Au tournant de 1930, la situation des Algériens abouti donc à une impasse, devant l’intransigeance du gouvernement à ne céder sur tout ce qui aurait pu améliorer leur quotidien. Le souci du maintien du statu quo continue d’animer le pouvoir français, tandis que l’administration coloniale s’efforce à vouloir perpétuer l’ordre discriminatoire par la répression, le trucage des élections et la manipulation. La période entre 1932 et 1935 se caractérisa par un grand malaise algérien où se mêlent, difficultés économiques, abus coloniaux, manifestations de colère des musulmans et durcissement de l’attitude des partis politiques algériens.
L’émergence des élites
A partir de 1931, l’Algérie commence à sentir les effets de la crise mondiale. La surproduction agricole internationale et la baisse des cours mondiaux entraîna l’effondrement des prix et marché rural algérien. Chômage et misère s’installèrent dans les villes. La Kabylie fût particulièrement éprouvée par la baisse des prix des figues, de l’huile d’olive et le retour des travailleurs émigrés chômeurs… Dans ce climat de misère sociale et économique, les abus de l’administration coloniale pesaient encore davantage : répressions policières, corruption des caïds et des supplétifs, humiliations, limitations des prêches dans les mosquées, censure contre la presse musulmane.
Une situation de ras-le-bol généralisé est palpable.
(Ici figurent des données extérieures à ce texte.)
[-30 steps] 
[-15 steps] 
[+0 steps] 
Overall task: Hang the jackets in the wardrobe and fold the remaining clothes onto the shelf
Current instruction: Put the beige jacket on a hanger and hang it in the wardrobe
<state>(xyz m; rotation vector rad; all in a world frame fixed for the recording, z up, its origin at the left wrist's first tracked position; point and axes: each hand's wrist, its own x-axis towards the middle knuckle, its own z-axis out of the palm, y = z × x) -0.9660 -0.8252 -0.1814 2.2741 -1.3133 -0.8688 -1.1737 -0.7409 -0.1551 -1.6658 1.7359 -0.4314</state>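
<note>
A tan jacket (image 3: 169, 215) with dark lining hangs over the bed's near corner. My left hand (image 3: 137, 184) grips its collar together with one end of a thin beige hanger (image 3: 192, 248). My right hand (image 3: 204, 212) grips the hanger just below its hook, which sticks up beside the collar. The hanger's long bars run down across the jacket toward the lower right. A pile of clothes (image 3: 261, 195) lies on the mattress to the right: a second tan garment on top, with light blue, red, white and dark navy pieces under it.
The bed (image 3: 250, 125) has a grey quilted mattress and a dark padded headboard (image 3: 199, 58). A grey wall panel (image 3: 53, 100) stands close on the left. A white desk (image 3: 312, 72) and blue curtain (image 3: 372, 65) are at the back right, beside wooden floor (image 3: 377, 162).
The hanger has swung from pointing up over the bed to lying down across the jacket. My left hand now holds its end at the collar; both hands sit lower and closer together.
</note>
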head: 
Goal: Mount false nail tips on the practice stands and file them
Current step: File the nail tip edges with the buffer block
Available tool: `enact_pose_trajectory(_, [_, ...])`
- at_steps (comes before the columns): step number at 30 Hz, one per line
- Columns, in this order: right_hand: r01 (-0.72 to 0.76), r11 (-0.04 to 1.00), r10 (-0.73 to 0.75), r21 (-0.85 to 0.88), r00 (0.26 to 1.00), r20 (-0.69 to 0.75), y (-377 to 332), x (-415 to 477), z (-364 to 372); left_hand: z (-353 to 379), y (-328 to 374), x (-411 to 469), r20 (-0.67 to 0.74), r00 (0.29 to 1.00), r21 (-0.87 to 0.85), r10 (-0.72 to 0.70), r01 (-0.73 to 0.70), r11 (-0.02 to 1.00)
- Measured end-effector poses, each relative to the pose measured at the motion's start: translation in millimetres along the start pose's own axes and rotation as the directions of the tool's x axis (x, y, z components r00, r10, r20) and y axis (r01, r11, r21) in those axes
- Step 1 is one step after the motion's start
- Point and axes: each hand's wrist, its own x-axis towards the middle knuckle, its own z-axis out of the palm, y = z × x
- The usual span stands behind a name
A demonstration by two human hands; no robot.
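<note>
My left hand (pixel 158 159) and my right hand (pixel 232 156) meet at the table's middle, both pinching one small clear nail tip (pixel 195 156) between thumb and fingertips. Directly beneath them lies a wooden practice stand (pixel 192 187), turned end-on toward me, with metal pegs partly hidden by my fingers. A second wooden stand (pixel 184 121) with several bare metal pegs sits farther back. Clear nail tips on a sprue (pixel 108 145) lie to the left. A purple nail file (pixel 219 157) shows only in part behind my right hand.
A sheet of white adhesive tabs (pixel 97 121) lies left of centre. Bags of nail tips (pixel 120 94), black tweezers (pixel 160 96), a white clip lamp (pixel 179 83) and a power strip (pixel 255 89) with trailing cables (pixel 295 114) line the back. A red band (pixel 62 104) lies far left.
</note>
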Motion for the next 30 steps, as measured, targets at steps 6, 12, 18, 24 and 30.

Des manifestations éclatent en 1933 et 1934, comme à Alger où au sortir de la mosquée le 24 février 1933, des Algériens descendirent dans la rue pour protester contre l’interdiction du gouverneur général faite aux membres du mouvement des Oulémas de prêcher dans les lieux de culte musulmans. Les élus de Constantine refusèrent de prendre part aux festivités du 14 juillet 1933. En mai 1934, des manifestations eurent lieu dans plusieurs villes Tlemcen, Bône, Djidjelli, Biskra, Guelma pour réclamer le retrait des lois spéciales et la satisfaction des revendications musulmanes.
Mais cette protestation massive n’empêcha pas le gouvernement français et le pouvoir colonial de prendre des mesures répressives contre les Algériens, notamment le décret Régnier, promulgué en 1935 et qui punissait toute «manifestation contre la souveraineté française». Toutes les fins de non-recevoir de la part du gouvernement français aux revendications des élus illustrent bien cette posture de «statu quo», adoptée par Paris à l’égard de l’Algérie. Et pourtant, des élus indigènes sont même allés jusqu’à demander l’abolition du statut personnel en échange de la citoyenneté française, à l’instar de Ferhat Abbas.